> **WHAT YOU HAVE TO DO**: Stop after the line that contains "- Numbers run"; until then, restate each line of the entries word for word from the very first.

(GIVEN RECORDS Opens)

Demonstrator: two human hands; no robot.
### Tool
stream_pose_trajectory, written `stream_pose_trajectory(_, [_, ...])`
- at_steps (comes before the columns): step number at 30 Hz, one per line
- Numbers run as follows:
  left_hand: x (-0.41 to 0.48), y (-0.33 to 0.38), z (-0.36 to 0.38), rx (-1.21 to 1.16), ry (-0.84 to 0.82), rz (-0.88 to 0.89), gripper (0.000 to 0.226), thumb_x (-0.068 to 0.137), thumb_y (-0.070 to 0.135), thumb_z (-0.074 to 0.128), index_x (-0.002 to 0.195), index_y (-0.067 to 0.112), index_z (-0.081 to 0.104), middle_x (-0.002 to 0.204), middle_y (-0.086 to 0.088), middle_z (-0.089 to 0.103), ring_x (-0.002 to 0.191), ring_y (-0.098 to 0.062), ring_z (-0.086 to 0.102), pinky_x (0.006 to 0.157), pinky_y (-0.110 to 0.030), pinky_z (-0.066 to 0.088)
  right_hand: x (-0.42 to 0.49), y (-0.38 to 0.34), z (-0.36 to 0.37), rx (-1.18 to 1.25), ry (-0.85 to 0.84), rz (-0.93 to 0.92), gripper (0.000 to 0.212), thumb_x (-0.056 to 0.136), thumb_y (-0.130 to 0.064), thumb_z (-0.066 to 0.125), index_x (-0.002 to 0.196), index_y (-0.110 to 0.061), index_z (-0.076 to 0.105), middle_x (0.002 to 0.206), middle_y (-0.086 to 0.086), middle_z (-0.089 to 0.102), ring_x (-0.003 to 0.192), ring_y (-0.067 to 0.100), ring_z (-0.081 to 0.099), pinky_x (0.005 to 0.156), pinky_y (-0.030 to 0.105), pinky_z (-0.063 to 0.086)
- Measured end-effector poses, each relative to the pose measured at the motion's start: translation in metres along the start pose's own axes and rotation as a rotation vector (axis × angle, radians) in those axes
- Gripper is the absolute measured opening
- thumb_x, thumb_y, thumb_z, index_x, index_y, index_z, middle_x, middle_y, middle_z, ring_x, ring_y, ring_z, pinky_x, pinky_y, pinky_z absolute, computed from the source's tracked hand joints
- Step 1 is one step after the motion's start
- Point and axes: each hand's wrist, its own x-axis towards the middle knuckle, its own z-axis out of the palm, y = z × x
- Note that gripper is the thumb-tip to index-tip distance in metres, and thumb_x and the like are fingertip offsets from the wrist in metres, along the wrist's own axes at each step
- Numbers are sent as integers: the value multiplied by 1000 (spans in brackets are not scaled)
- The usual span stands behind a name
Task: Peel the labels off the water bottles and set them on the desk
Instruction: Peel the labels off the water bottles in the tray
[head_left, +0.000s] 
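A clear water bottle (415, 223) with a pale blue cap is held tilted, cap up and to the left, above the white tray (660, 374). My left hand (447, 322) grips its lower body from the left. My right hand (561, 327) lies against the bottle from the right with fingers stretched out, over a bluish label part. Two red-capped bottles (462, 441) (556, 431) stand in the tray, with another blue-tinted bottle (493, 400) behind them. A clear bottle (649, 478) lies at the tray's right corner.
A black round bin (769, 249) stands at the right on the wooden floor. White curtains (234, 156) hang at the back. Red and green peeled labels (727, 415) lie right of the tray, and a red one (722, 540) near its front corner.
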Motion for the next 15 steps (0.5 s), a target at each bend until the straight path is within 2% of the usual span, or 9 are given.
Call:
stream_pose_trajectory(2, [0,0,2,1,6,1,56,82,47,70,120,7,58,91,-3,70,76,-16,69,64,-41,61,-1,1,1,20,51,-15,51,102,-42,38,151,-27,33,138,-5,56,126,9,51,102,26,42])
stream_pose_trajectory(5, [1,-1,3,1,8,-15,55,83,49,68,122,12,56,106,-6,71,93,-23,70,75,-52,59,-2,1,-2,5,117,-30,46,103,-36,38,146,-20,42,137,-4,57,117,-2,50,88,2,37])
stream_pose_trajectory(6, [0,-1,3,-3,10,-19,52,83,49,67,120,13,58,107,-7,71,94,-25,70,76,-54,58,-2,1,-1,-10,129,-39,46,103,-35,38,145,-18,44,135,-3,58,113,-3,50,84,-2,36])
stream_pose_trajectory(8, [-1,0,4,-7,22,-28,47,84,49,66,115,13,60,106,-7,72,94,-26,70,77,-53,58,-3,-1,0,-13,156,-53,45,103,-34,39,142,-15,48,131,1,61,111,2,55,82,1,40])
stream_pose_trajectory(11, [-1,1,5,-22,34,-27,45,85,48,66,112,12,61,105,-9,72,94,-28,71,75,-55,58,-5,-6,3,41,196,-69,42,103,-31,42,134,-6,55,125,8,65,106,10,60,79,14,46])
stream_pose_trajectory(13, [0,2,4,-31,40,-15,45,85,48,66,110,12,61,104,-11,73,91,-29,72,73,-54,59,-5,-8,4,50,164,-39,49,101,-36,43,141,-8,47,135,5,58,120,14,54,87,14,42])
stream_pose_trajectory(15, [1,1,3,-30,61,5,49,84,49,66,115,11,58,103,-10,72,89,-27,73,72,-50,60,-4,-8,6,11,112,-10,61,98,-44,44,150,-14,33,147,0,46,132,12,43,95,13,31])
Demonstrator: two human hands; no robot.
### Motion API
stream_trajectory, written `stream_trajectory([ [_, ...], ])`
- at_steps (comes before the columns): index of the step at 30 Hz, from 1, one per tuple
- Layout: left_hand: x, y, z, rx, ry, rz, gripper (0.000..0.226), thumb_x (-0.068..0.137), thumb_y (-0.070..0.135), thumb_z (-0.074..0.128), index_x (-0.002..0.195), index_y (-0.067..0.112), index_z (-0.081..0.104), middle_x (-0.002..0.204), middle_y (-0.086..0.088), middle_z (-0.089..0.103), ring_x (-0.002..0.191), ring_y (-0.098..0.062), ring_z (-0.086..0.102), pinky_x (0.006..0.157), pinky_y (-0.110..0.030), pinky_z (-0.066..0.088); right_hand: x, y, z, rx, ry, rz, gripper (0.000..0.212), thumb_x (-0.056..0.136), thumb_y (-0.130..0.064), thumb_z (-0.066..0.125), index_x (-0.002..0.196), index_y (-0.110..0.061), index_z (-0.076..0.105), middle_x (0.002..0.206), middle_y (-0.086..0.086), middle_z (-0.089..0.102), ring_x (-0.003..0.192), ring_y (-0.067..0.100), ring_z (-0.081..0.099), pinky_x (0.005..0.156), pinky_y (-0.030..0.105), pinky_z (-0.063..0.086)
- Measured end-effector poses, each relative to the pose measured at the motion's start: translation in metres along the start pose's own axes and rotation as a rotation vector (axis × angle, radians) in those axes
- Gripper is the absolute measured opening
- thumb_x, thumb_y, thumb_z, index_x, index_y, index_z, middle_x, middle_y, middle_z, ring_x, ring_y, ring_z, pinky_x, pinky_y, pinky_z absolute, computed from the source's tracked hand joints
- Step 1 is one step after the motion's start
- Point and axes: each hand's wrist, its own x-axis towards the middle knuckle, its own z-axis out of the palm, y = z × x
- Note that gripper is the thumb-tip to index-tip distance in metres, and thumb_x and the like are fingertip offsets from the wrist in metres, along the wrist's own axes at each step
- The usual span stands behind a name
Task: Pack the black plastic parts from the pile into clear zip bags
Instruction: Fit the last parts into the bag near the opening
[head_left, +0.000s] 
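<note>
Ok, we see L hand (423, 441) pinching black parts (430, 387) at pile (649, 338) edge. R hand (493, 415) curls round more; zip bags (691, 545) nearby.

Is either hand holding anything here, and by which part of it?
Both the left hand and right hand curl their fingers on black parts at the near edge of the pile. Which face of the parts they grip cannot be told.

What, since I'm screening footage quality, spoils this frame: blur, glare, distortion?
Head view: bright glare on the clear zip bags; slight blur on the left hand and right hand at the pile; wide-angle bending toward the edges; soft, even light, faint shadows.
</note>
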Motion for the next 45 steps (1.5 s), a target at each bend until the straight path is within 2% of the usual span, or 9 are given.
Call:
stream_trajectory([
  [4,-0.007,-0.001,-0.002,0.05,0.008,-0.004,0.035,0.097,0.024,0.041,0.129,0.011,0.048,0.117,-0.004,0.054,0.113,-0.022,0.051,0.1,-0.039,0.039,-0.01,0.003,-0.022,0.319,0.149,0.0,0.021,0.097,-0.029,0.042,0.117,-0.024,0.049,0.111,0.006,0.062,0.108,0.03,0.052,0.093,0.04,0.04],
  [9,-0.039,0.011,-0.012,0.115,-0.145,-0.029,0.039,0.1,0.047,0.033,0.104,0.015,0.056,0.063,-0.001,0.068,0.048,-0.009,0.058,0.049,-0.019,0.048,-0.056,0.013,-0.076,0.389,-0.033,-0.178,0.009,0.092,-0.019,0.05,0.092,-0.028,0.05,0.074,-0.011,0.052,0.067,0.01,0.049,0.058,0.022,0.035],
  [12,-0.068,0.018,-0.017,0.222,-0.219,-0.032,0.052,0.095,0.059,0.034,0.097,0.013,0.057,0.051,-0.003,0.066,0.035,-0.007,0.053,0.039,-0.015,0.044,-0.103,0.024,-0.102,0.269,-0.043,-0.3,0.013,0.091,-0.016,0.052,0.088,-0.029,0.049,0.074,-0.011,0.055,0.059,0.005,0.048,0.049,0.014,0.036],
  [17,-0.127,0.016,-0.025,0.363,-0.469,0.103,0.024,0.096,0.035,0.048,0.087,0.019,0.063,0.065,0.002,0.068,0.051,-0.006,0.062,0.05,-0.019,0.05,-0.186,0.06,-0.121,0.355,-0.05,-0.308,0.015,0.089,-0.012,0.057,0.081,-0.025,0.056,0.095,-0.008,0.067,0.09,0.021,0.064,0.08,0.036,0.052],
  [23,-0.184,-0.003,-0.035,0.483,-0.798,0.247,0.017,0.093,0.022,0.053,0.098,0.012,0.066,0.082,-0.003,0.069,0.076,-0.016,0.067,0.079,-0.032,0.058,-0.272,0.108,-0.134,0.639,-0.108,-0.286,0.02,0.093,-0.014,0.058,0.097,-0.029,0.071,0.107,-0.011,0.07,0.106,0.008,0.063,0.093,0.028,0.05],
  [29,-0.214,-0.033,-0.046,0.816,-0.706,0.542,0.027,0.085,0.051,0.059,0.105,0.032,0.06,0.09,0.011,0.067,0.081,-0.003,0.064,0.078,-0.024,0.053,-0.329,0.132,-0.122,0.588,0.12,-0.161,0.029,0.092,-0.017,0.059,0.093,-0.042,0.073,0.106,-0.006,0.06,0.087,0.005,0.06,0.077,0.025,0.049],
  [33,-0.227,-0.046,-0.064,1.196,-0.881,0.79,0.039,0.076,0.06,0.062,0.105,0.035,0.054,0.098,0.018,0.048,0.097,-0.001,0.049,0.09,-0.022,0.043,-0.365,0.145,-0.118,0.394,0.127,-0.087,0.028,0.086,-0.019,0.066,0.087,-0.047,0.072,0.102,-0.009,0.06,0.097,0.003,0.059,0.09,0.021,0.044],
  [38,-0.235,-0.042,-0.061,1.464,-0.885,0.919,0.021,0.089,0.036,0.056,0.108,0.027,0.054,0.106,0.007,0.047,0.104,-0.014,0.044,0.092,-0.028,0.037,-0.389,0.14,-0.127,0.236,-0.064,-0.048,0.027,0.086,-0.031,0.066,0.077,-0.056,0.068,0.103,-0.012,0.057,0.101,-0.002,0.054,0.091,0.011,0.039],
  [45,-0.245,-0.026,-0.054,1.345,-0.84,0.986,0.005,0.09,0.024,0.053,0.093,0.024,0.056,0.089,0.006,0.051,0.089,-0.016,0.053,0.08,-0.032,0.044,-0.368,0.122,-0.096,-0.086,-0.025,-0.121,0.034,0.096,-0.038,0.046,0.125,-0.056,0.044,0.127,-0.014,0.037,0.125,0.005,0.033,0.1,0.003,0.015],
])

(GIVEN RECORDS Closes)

> **SOLUTION FOR THIS PROBLEM**:
Demonstrator: two human hands; no robot.
### Tool
stream_pose_trajectory, written `stream_pose_trajectory(_, [_, ...])`
- at_steps (comes before the columns): step number at 30 Hz, one per line
- Numbers run as follows:

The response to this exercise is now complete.